At this point, the Jets have yet to present Baker with a new deal, but are expected to do so with the uncertain future surrounding Becht, who will hit the open market next spring.
Some critics argue that Baker is nothing more than a pass-receiving TE, who offers little in terms of blocking. Baker vehemently disputes that notion, requesting those who see fault in his game to review the game films.
(The critics) can just ask the coaches and they can look at the film,” said Baker in an edgy tone. “They can look at when I’m in the game when we run the ball. All (that criticism) is coming out of college, assuming that (I am soft as a run-blocker). But every time we run the ball, even in two TE (formation), (the play) is coming behind me.”
Unfortunately for Baker, his lofty numbers as a pass-catcher coming out of Michigan State largely overshadowed his blocking skills. The Jets saw so much potential in Baker that they invested their third-round draft choice on him in the 2002 NFL Draft. Baker was a four-year letterman with the Spartans, displaying great durability by making 47 consecutive starts. The kid who hailed originally from St. Albans, Queens and later moved to Michigan, set school career-records for a TE with 133 receptions for 1,705 yards (12.8 avg.) and 13 TDs. Only former NFL WRs Andre Rison (146) and Courtney Hawkins (138) had more receptions at Michigan State.

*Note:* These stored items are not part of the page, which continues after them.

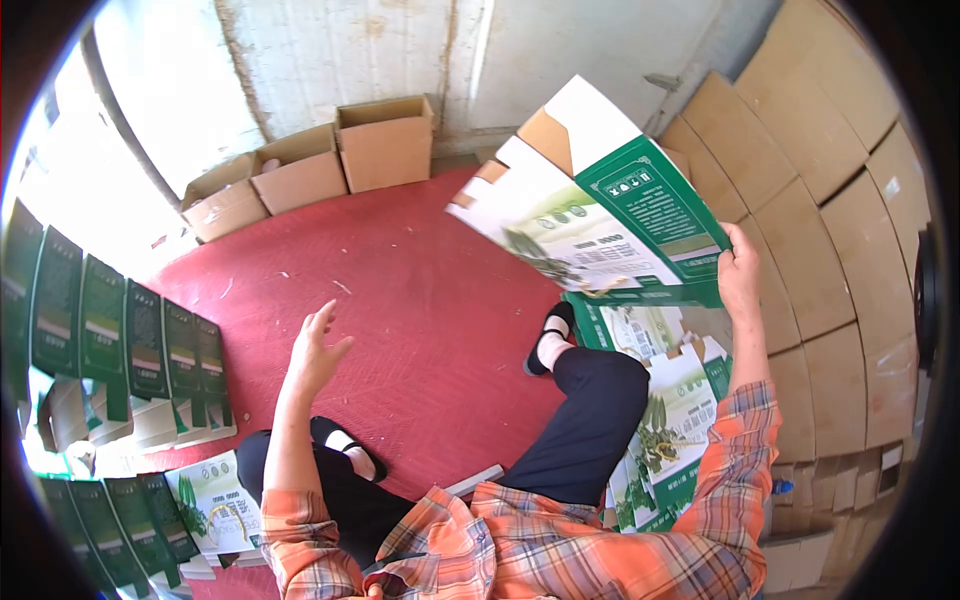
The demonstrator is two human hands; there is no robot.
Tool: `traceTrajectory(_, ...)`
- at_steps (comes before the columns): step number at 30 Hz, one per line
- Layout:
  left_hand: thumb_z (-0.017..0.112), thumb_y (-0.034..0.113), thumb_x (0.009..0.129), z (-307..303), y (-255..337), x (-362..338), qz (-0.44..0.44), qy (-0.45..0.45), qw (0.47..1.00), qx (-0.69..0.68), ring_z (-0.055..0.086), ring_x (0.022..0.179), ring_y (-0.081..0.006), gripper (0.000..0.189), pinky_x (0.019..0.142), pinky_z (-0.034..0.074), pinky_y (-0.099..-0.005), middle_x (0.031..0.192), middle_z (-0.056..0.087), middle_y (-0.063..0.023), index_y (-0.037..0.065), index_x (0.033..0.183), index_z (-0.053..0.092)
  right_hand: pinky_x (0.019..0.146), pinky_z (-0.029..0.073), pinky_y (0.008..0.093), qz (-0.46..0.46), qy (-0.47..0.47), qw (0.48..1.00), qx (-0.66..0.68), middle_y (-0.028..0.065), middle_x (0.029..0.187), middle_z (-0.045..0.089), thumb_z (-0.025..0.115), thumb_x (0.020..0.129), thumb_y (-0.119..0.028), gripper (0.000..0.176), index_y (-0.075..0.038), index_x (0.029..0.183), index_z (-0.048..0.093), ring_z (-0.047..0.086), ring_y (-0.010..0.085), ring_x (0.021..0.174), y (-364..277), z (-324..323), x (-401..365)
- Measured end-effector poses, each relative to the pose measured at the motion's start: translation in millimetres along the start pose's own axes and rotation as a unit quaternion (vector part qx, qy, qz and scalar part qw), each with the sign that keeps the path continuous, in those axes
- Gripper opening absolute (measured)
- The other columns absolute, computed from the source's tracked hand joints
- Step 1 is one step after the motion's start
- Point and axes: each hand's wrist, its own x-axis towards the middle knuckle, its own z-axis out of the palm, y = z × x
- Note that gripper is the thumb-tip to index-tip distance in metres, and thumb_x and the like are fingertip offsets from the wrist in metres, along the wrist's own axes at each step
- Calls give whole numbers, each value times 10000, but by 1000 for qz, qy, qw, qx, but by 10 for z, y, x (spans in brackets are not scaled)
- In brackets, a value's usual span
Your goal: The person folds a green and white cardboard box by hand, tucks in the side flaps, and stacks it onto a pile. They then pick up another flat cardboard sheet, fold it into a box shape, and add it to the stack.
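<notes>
A green and white printed carton (640,200) with open flaps is held up at the upper right. My right hand (740,270) grips its lower right edge. My left hand (318,352) is over the red floor left of centre, fingers apart, holding nothing. Beside my right leg lies a pile of similar flat printed cartons (675,410). The held carton is above that pile and tilted.
Three open brown boxes (385,150) line the back wall. Rows of green cartons (105,315) stand on the left, with more at the lower left. Stacked brown boxes (810,230) fill the right side. Red covering (430,280) lies on the floor.
</notes>
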Motion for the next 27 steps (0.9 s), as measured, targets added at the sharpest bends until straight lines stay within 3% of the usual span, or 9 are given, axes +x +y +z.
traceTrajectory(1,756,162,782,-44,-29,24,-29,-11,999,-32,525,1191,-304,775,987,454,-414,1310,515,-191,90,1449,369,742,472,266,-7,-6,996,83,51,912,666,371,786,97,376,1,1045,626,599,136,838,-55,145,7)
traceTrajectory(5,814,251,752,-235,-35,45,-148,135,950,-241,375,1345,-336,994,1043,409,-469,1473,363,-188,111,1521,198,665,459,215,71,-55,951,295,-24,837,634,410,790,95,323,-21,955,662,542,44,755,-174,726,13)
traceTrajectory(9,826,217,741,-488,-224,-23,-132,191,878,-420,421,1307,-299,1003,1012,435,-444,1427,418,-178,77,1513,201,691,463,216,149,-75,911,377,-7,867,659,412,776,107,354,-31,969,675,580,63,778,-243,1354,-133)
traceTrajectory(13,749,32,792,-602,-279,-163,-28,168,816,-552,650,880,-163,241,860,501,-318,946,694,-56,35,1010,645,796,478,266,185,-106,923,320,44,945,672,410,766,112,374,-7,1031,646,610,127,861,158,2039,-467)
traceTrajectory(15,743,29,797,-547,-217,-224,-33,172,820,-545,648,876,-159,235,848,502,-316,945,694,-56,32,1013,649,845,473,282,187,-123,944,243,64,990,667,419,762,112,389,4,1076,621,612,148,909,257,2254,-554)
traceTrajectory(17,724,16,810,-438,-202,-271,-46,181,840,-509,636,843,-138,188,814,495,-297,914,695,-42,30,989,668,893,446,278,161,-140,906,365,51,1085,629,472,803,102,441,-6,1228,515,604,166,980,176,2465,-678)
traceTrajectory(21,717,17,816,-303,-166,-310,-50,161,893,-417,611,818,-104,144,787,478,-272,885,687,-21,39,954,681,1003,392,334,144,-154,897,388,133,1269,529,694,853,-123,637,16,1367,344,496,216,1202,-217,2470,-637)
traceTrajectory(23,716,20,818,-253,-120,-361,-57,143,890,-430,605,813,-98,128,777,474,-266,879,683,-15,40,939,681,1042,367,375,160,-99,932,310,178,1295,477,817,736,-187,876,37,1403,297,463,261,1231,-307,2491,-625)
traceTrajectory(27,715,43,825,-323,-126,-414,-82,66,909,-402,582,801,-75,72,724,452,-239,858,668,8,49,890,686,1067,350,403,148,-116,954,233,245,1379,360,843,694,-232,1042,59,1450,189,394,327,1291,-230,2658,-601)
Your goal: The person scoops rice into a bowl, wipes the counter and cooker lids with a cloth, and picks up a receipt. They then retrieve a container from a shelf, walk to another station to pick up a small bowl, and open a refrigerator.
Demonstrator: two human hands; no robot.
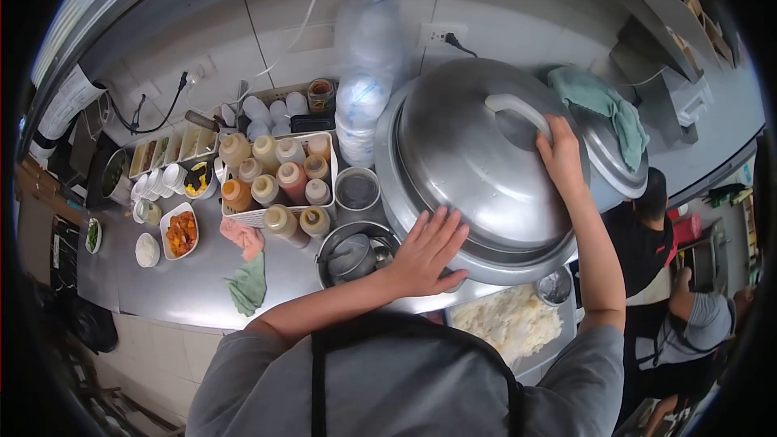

Baker admits removing his stigma has been difficult to overcome, but something he continues to work at each day.
“If people think I’m a pass receiver, that’s fine, (but) I have really dedicated myself to blocking,” the 6-3, 258 pound Baker said.

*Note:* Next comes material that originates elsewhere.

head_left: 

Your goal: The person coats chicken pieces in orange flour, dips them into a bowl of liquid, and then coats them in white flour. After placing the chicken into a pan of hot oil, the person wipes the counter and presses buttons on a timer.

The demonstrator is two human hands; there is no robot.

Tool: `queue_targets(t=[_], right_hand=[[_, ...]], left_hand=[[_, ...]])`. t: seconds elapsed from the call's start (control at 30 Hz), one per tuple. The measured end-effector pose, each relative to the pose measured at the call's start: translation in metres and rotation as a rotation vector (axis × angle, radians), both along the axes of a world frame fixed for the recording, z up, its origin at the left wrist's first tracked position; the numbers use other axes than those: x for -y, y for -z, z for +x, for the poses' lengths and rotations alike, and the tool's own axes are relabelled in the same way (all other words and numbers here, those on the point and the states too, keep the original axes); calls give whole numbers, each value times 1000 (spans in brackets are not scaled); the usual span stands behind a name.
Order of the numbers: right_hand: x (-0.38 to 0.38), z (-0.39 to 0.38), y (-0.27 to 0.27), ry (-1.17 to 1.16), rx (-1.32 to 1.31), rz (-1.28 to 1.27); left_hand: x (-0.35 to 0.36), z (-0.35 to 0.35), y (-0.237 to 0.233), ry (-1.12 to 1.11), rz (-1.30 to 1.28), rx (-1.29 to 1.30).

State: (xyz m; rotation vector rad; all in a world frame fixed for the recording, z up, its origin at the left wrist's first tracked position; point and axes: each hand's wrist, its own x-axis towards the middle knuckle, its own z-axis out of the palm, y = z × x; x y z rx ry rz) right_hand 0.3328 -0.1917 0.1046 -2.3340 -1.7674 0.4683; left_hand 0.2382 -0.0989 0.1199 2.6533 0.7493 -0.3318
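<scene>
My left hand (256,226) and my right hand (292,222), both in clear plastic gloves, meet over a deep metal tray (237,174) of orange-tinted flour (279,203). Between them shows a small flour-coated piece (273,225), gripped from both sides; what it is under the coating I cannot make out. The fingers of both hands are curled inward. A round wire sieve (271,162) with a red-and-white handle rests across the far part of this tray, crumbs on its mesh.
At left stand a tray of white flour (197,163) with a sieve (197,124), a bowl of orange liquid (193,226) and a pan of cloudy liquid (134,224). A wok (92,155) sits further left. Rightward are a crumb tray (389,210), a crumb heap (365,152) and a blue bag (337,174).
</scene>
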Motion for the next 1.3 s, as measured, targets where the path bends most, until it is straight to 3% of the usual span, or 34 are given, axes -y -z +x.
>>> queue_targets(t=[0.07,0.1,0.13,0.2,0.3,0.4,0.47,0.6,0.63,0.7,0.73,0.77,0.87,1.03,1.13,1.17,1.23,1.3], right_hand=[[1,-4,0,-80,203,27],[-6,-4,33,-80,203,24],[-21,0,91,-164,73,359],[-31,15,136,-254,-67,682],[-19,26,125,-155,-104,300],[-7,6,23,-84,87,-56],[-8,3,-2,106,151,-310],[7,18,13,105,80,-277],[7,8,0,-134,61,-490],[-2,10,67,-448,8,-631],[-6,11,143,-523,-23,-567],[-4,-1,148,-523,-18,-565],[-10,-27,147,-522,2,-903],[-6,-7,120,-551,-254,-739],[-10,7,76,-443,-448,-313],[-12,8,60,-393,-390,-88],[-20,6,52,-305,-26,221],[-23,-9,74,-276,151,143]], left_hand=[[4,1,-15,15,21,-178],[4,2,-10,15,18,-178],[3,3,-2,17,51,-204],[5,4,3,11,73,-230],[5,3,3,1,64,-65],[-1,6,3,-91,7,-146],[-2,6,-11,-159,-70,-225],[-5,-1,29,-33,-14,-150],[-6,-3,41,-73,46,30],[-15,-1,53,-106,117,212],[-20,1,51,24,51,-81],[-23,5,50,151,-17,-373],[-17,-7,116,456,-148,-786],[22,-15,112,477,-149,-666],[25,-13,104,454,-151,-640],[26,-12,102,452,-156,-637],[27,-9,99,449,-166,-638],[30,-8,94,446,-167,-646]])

With Baker providing glimpses of promise, the Jets should feel compelled to lock up the TE to a long-term deal. As speculation circulates on the impending departure of TE Anthony Becht, Baker could provide a new dimension to an offensive attack that has been stymied by the TE position this season. Baker is looking forward to returning to his college form and providing the Jets with a dangerous threat at the position for the future.
“I want to work on my entire overall game. I want to get back to some of the things I was able to do in college as far as catching a lot of balls,” Baker said. “Not just catching five-yard passes, but catching the ball downfield and making big plays for the offense.”
Whether the Jets’ front office deems Baker the long-term solution or not remains to be seen. What is certain is that the TE position will be re-shuffled this offseason. Here’s hoping the Jets don’t overlook the talented Baker who appears ready to offer a return on the Jets investment.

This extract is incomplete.